I want to soul-search and figure out why I’ve been so drawn to Linux this past semester.  On one hand, for the last year or more I have hundreds of purchased music (and 3 videos) in iTunes format and I love Apple’s UI for iTunes.  Yet I am still unsure this will be where the future of my collection and library will be.  Even with the CD burning allowance the quality you download is not CD quality and when I pirated the 320kbs MP3’s and later ISO rips of the CD were most respected, and I agree about owning quality on principle.  There have been hassles, where my family hasn’t been able to add a computer, even a Mac, the five allowed machine list for our Protected AAC’s.  I rip my brothers’ regular CD’s , except the ones they got from friends, without a hassle and I like YourMusic.com so far even though the selection is I figure smaller than iTunes’ 2 million or whatever and like in the pre-Napster days, singles are $5.99 discs. 

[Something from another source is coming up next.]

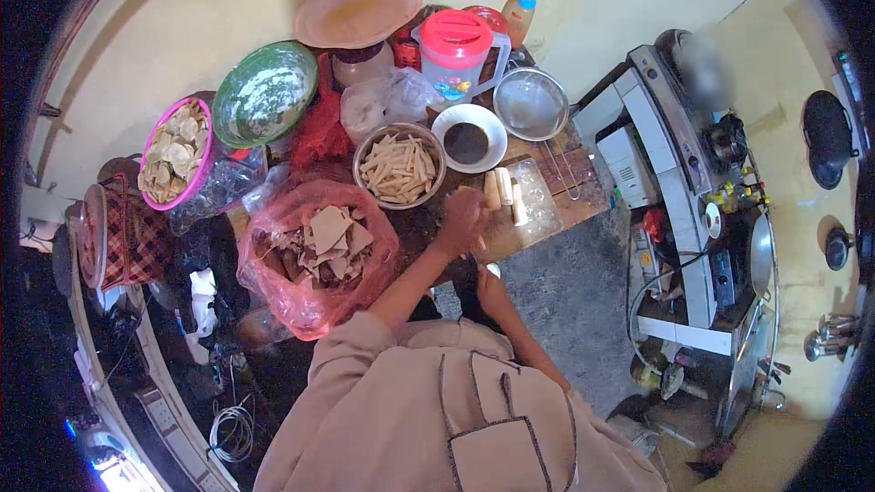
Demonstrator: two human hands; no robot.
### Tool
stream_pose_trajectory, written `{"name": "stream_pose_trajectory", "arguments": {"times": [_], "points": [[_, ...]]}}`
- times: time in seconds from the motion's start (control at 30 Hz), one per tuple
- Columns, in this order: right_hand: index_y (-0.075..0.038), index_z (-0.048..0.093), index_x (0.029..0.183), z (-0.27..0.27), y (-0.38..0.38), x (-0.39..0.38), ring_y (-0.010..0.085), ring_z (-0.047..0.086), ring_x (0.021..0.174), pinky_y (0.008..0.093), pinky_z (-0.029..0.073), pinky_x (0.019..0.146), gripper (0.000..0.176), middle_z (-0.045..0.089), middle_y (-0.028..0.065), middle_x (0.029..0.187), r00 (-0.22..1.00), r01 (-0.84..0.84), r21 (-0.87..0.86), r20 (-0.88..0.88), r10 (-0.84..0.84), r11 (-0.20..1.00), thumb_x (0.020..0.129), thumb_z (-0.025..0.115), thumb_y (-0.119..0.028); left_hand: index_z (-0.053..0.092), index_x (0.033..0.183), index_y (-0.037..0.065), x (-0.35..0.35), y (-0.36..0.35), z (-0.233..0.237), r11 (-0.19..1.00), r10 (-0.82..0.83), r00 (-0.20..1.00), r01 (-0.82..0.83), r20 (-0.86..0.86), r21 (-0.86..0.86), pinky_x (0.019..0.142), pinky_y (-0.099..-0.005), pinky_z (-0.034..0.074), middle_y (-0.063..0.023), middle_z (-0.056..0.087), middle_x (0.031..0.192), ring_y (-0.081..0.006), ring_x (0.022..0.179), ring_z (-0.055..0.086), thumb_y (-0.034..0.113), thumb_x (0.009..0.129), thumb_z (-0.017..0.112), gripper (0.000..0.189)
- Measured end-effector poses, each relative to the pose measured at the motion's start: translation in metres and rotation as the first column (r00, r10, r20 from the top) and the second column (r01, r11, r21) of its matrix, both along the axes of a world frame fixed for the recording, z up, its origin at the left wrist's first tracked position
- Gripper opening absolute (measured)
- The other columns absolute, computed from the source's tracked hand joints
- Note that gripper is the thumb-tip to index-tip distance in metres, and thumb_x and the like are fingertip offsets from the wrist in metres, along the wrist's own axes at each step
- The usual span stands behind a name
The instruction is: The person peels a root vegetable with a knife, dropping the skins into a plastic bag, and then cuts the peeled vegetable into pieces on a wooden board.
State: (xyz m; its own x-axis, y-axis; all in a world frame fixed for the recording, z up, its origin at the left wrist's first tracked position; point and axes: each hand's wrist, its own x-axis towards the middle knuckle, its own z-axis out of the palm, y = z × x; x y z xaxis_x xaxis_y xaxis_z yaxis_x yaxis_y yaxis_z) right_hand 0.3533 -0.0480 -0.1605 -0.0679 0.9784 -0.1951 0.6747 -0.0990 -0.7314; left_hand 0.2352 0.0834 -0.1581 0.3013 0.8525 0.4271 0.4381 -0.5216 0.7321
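Note:
My left hand is at the front edge of the table, its fingers bent and close together; what lies under them is hidden. Just right of it, several pale rolls rest on a light board. My right hand is lower, in front of the table edge, with curled fingers. A small white patch shows at its fingertips, too small to name. Behind my left hand stands a metal bowl of pale sticks. A white bowl of dark liquid is beside it.
At left, a red plastic bag holds broken flat sheets. Beyond are a pink basket of chips, a green basin, a pink-lidded pitcher and a wire strainer. A stove stands at right.

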Motion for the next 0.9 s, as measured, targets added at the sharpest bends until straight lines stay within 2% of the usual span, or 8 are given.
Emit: {"name": "stream_pose_trajectory", "arguments": {"times": [0.03,0.13,0.23,0.43,0.63,0.73,0.83,0.9], "points": [[0.003,0.052,0.093,0.004,-0.005,0.002,0.0443,0.052,0.083,0.0494,0.041,0.07,0.044,0.055,0.0276,0.085,1.0,0.006,-0.056,0.031,-0.005,0.998,0.092,0.023,-0.031,0.05,0.091,0.004,-0.015,-0.002,0.019,0.997,0.068,0.993,-0.063,0.092,-0.052,0.081,-0.0417,0.037,-0.0157,0.051,0.093,-0.035,0.091,0.047,0.023,0.074,0.054,0.027],[0.003,0.052,0.09,0.005,-0.012,0.009,0.044,0.052,0.083,0.0486,0.041,0.07,0.043,0.056,0.0269,0.083,0.995,0.026,-0.147,0.095,-0.012,0.989,0.092,0.024,-0.03,0.052,0.086,0.004,-0.044,-0.024,0.026,0.95,0.276,0.96,-0.265,0.048,-0.164,0.074,-0.0396,0.04,-0.0139,0.052,0.086,-0.0335,0.084,0.049,0.017,0.073,0.054,0.018],[0.003,0.052,0.088,0.0,-0.007,0.011,0.0439,0.052,0.083,0.0487,0.042,0.069,0.042,0.056,0.0263,0.082,0.998,0.014,-0.077,0.057,-0.01,0.997,0.092,0.025,-0.03,0.053,0.089,0.006,-0.058,-0.048,0.025,0.977,0.099,0.956,-0.147,-0.276,-0.157,0.073,-0.0387,0.041,-0.0122,0.051,0.084,-0.0304,0.083,0.049,0.015,0.072,0.057,0.019],[0.002,0.053,0.091,0.0,-0.001,0.007,0.0447,0.052,0.082,0.0477,0.042,0.068,0.042,0.056,0.0264,0.085,0.985,0.054,-0.106,0.17,-0.035,0.993,0.092,0.026,-0.031,0.055,0.089,0.009,-0.05,-0.068,0.017,0.997,-0.076,0.861,0.048,-0.503,-0.067,0.071,-0.0376,0.045,-0.0084,0.051,0.088,-0.0267,0.084,0.051,0.018,0.069,0.061,0.023],[0.004,0.053,0.093,-0.009,0.009,0.02,0.0465,0.049,0.086,0.0472,0.04,0.071,0.047,0.054,0.0296,0.088,0.99,0.139,0.011,0.0,-0.139,0.99,0.092,0.025,-0.035,0.054,0.096,0.011,-0.051,-0.053,-0.014,0.99,-0.101,0.896,0.134,-0.433,0.046,0.069,-0.0356,0.049,-0.008,0.051,0.095,-0.028,0.087,0.052,0.011,0.071,0.056,0.025],[0.004,0.052,0.094,0.01,0.016,0.023,0.0465,0.048,0.089,0.047,0.038,0.073,0.049,0.053,0.0305,0.09,0.969,0.239,0.032,-0.066,-0.236,0.971,0.092,0.024,-0.035,0.051,0.1,0.008,-0.04,-0.043,-0.015,0.994,-0.109,0.971,0.111,-0.214,-0.002,0.072,-0.0353,0.048,-0.0093,0.051,0.097,-0.0281,0.089,0.052,0.011,0.071,0.054,0.029],[0.005,0.052,0.093,0.016,0.02,0.029,0.0462,0.048,0.087,0.0465,0.038,0.073,0.05,0.052,0.0302,0.089,0.96,0.281,0.004,-0.019,-0.281,0.96,0.092,0.023,-0.035,0.049,0.101,0.005,-0.044,-0.031,-0.005,0.941,-0.096,0.851,0.246,-0.516,0.231,0.074,-0.0351,0.047,-0.0099,0.051,0.099,-0.027,0.09,0.053,0.011,0.071,0.053,0.031],[0.005,0.052,0.091,0.016,0.021,0.032,0.0458,0.048,0.085,0.0464,0.037,0.072,0.05,0.052,0.0296,0.087,0.961,0.277,0.015,0.006,-0.277,0.961,0.092,0.023,-0.036,0.05,0.098,0.004,-0.044,-0.025,-0.004,0.945,-0.139,0.83,0.274,-0.54,0.177,0.075,-0.0349,0.047,-0.01,0.052,0.097,-0.0263,0.089,0.054,0.012,0.071,0.053,0.029]]}}
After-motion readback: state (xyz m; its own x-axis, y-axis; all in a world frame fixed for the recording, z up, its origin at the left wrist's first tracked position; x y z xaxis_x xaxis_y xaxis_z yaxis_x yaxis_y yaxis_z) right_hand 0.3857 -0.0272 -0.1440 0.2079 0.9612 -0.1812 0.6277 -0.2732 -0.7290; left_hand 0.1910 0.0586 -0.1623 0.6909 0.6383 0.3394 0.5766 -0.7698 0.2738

So it’s real CD’s for me, new from YourMusic or minimally used @ Half.com for around $10, and, for the moment, more rare singles from iTunes.  Netflix covers DVD’s pretty well.  To maintain my standards I have to run around more and I still don’t have the right device or solution for TV (time-shifting?) because industry pressure stifled innovation in commercial filtering/skip (e.g. earlier ReplayTVs had a 30-second button that even VCR’s have).  For the least worries, I think CD’s and DVD’s (of TV too), whether converted to your computer or not, are king.

11.

Nice post, Bryan.

CDs and DVDs are king until HD DVD and DVD Audio are king. smile

How many times am I going to have to replace my audio and video collection? Ha!

12.

Don’t replace them.

With spying software like this, this and this, it may be better to go with the good old CDs.

13.

You didn’t make any sense. I was saying I’m going to replace my DVDs with HD DVDs and my CDs with DVD Audio. You then tell me to stick with good old CDs because iTunes asks me if I want to send Apple info about my music so it can send me purchase suggestions just like Amazon.com?

If you are comparing iTunes showing me music that relates to what I have to the malevolent spyware on Windows that you can get just from going to “shady” web sites, I think that’s a bit of a stretch. It’s also off-topic.

14.

I would venture a guess that Apple just wasn’t thinking when they introduced the ministore. Since then they have come to their senses and have rectified the issue.